Когда дверь за ним закрылась, Алекс горько усмехнулась и сказала:
— Ну вот, теперь я точно пропала.
И с этими словами она потянулась к стакану виски.
Открыв глаза, Алекс поняла, что совершила серьезную ошибку. За ночь мир окрасился в какие-то ядовитые цвета, так что пришлось немедленно прищуриться. Кроме того, что-то лежало у нее на груди и мешало дышать. Алекс пошевелилась, пытаясь сбросить с себя этот неизвестный предмет, и Миу-Миу с воплем скатилась на пол.
Постепенно в замутненном сознании Алекс стало проясняться. Ну конечно! Она у Саймона. На дворе день — об этом несомненно свидетельствуют солнечные лучи, пробивающиеся сквозь шторы из натурального шелка. Во рту сухо как в пустыне, голова раскалывается, с желудком же и вовсе отвратительно. Судя по этим симптомам, можно предположить одно из двух: или на нее надвигается какая-то чудовищная болезнь, или — что более вероятно — дают о себе знать вчерашние излишества. Остается надеяться, что в ее памяти рано или поздно всплывут какие-нибудь детали… А до того времени Алекс решила лежать тихо и молиться о просветлении.

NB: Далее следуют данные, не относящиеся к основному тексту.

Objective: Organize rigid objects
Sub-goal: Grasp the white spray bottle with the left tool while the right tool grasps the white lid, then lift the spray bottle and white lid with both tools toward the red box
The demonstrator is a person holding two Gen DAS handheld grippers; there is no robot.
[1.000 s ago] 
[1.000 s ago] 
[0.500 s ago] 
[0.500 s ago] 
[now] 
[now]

Безусловно, ее молитвы были бы услышаны, если бы остальные домочадцы также стонали в своих постелях — как и следовало ожидать при данных обстоятельствах. Однако у Саймона была вредная привычка вскакивать ни свет ни заря, невзирая ни на какие неприятности, будь они связаны с алкоголем или нет.
Проснувшись в семь утра, он стал терпеливо ждать, когда еще кто-нибудь выплывет на поверхность. Время тянулось невыносимо. К девяти часам нервы сдали, и он, проглотив двойную дозу кофе, прошаркал мимо бесчувственного тела Алекс в лабораторию. Саймон не пользовался этой комнатой уже лет сто и вдруг подумал, что там могли заваляться интересные фотографии. К тому же он не выносил беспорядка.
Для начала он собрал мусор в одну кучу и поставил пустые лотки один над другим. Потом заглянул в бачок для проявки. Он был пуст, но пах так, будто кто-то недавно им пользовался. Собственно, этим кем-то мог быть только Ник. Что он печатал? Саймон оглянулся вокруг. Он давно привык относиться к успехам Ника как к своим и очень радовался, когда альбом его друга пополнялся чем-нибудь стоящим. Как только Ник делал новые фотографии, Саймон тщательнейшим образом их просматривал: роль наставника по-прежнему доставляла ему удовольствие, несмотря на то что интерес другого рода увял с появлением в его жизни (и, в частности, в постели) неподражаемого Сержа. В тусклом свете красной лампы Саймон увидел несколько фотографий, сушившихся над столом. Он снял их и, захватив еще пачку снимков, лежащих под ними, вышел в гостиную, чтобы рассмотреть все это при дневном свете. Его реакция на увиденное оказалась бурной, чтобы не сказать больше. Он завопил так, что Алекс вскочила со своего одра как ужаленная.